* WORK INSTRUCTIONS: Take the data below and repeat it exactly.
**** THE DATA ****
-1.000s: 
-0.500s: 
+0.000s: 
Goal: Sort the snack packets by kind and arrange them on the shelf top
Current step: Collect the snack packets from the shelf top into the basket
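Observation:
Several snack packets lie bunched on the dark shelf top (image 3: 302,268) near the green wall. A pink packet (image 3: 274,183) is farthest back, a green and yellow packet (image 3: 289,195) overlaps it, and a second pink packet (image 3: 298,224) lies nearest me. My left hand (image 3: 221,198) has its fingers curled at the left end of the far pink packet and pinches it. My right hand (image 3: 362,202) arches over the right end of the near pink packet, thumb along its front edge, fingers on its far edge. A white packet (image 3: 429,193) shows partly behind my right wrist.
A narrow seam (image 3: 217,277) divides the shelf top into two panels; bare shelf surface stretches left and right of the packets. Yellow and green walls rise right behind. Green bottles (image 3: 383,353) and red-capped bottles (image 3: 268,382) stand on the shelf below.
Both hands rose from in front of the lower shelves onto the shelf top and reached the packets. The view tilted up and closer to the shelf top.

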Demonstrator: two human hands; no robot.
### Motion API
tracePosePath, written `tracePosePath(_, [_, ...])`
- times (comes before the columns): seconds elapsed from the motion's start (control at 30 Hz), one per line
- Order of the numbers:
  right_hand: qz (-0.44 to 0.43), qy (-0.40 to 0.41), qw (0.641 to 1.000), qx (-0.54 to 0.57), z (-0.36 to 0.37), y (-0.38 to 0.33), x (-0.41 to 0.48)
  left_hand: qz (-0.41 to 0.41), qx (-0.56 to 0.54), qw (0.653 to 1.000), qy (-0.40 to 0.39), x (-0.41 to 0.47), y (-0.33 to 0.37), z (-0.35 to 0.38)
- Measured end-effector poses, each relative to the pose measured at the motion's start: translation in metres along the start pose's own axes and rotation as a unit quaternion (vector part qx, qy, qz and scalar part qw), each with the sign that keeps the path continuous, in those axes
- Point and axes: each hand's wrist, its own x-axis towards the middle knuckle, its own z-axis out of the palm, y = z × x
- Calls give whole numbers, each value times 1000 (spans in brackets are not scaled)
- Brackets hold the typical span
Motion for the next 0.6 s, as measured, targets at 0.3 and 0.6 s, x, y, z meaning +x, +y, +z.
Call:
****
* YOUR SOLUTION:
-1.000s: 
-0.500s: 
+0.000s: 
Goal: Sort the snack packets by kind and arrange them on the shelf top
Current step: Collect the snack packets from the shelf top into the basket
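Observation:
Several snack packets lie bunched on the dark shelf top (image 3: 302,268) near the green wall. A pink packet (image 3: 274,183) is farthest back, a green and yellow packet (image 3: 289,195) overlaps it, and a second pink packet (image 3: 298,224) lies nearest me. My left hand (image 3: 221,198) has its fingers curled at the left end of the far pink packet and pinches it. My right hand (image 3: 362,202) arches over the right end of the near pink packet, thumb along its front edge, fingers on its far edge. A white packet (image 3: 429,193) shows partly behind my right wrist.
A narrow seam (image 3: 217,277) divides the shelf top into two panels; bare shelf surface stretches left and right of the packets. Yellow and green walls rise right behind. Green bottles (image 3: 383,353) and red-capped bottles (image 3: 268,382) stand on the shelf below.
Both hands rose from in front of the lower shelves onto the shelf top and reached the packets. The view tilted up and closer to the shelf top.
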
Demonstrator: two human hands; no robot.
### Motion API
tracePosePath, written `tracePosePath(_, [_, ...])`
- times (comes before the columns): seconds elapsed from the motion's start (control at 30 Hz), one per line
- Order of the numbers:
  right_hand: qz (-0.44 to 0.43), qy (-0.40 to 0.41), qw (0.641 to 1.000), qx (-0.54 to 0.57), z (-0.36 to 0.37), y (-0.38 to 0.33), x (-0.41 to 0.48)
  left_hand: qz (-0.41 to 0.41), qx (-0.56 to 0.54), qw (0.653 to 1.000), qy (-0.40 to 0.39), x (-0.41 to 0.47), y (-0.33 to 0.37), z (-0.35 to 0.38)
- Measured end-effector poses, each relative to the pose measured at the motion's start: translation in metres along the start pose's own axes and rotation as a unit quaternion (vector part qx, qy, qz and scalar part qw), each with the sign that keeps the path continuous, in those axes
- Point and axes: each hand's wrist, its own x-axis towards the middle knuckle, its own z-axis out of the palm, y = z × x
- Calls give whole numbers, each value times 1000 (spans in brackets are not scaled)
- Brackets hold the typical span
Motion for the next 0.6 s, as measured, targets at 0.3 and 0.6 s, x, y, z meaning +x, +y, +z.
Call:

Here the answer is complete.